# Probation



## Ravens (Jan 28, 2007)

I know that the "probationary" idea attached to the covenant of works is often criticized by people, or seen as eisegesis, rather than exegesis.

I believe in it, in the traditional fashion; I was thinking about how I would respond to such people. Would not the fact that Christ "fulfilled" the covenant of works, performed it, accomplished it, and imparted the benefits thereof to the elect, imply that it was, by its very nature, probationary?

In other words, Christ didn't have to live an endless life under the covenant of works; He lived a definite amount of time, made His substitutionary sacrifice, was resurrected and exalted. So do I legitimately infer from this that the covenant of works can Biblically be described as able to be "fulfilled" within a limited duration of time, thus proving some time of probation?


----------



## AV1611 (Jan 28, 2007)

JDWiseman said:


> I know that the "probationary" idea attached to the covenant of works is often criticized by people, or seen as eisegesis, rather than exegesis.
> 
> I believe in it, in the traditional fashion; I was thinking about how I would respond to such people. Would not the fact that Christ "fulfilled" the covenant of works, performed it, accomplished it, and imparted the benefits thereof to the elect, imply that it was, by its very nature, probationary?
> 
> In other words, Christ didn't have to live an endless life under the covenant of works; He lived a definite amount of time, made His substitutionary sacrifice, was resurrected and exalted. So do I legitimately infer from this that the covenant of works can Biblically be described as able to be "fulfilled" within a limited duration of time, thus proving some time of probation?



The covenant _must_ be understood as a relationship between God and Adam. The whole 'modern' understanding of the CoW is wrong in my humble opinion.


----------



## Puritan Sailor (Jan 28, 2007)

AV1611 said:


> The covenant _must_ be understood as a relationship between God and Adam.
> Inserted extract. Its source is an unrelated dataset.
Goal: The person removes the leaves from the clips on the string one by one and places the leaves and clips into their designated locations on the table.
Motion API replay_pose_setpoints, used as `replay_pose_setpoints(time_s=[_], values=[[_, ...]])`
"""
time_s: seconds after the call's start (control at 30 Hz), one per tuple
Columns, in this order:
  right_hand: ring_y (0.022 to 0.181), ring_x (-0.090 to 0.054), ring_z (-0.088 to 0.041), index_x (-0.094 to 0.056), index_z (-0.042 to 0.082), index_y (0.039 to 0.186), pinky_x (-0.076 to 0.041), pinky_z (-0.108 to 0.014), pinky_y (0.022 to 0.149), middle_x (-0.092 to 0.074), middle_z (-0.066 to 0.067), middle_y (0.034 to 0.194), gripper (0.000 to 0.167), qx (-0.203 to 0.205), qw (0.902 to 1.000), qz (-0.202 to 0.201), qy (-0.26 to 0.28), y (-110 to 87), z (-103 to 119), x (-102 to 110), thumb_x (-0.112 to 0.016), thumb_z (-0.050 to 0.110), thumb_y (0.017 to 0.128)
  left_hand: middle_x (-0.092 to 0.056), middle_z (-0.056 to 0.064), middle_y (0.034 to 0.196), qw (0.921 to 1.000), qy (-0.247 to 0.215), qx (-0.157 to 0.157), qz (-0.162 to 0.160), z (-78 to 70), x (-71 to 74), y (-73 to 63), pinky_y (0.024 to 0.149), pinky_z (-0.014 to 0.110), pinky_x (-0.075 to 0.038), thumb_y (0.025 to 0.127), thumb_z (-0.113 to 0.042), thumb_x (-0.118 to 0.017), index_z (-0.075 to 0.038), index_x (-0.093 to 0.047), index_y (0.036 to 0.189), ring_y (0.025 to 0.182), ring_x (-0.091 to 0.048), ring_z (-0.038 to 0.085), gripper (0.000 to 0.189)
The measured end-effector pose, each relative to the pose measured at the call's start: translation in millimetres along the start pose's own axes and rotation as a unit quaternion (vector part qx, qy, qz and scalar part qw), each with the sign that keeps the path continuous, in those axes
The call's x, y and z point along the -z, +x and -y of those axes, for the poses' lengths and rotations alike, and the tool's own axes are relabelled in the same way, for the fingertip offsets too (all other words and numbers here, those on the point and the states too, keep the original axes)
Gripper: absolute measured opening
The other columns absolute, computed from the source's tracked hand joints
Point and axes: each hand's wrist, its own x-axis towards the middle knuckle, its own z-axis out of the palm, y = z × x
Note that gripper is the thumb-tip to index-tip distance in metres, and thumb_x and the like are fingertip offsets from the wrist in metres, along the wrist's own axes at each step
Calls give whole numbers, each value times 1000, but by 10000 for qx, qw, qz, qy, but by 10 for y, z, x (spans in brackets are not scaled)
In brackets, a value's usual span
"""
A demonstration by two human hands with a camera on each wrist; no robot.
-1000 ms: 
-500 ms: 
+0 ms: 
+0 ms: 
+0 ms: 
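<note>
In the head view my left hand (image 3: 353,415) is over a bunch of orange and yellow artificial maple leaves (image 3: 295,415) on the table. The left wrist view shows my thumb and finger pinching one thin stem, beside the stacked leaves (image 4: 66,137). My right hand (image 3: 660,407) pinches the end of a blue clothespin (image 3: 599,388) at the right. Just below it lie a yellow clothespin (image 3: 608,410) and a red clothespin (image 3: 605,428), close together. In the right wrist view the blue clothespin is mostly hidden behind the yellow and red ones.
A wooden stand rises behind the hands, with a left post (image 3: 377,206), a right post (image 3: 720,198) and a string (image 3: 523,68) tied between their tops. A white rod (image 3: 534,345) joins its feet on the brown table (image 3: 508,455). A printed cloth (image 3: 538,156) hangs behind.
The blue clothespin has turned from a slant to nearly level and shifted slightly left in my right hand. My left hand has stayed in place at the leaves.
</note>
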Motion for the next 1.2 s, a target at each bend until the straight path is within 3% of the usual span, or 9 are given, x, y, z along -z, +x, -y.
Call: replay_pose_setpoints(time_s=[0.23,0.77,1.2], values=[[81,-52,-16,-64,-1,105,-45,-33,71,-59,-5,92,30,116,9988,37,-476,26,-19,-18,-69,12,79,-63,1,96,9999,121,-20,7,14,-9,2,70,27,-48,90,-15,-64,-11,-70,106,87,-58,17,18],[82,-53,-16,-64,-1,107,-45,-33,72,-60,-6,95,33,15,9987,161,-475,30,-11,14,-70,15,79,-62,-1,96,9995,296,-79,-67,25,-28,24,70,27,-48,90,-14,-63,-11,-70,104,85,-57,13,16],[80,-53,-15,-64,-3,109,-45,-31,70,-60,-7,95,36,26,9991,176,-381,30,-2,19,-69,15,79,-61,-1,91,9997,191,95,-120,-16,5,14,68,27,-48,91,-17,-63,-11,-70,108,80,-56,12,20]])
The whole 'modern' understanding of the CoW is wrong in my humble opinion.



The CoW secures the relationship between God and Adam.


----------



## Puritan Sailor (Jan 28, 2007)

JDWiseman said:


> I know that the "probationary" idea attached to the covenant of works is often criticized by people, or seen as eisegesis, rather than exegesis.
> 
> I believe in it, in the traditional fashion; I was thinking about how I would respond to such people. Would not the fact that Christ "fulfilled" the covenant of works, performed it, accomplished it, and imparted the benefits thereof to the elect, imply that it was, by its very nature, probationary?
> 
> In other words, Christ didn't have to live an endless life under the covenant of works; He lived a definite amount of time, made His substitutionary sacrifice, was resurrected and exalted. So do I legitimately infer from this that the covenant of works can Biblically be described as able to be "fulfilled" within a limited duration of time, thus proving some time of probation?



I think you are correct. You could also look at the law/inheritance principle. The law teaches a reward for obedience.


----------



## Irishcat922 (Jan 28, 2007)

I was on probation once. I did not like it I had to do community service, and pay alot of fines and report to a probation officer and she wasn't very nice. Overall not a good experience.


----------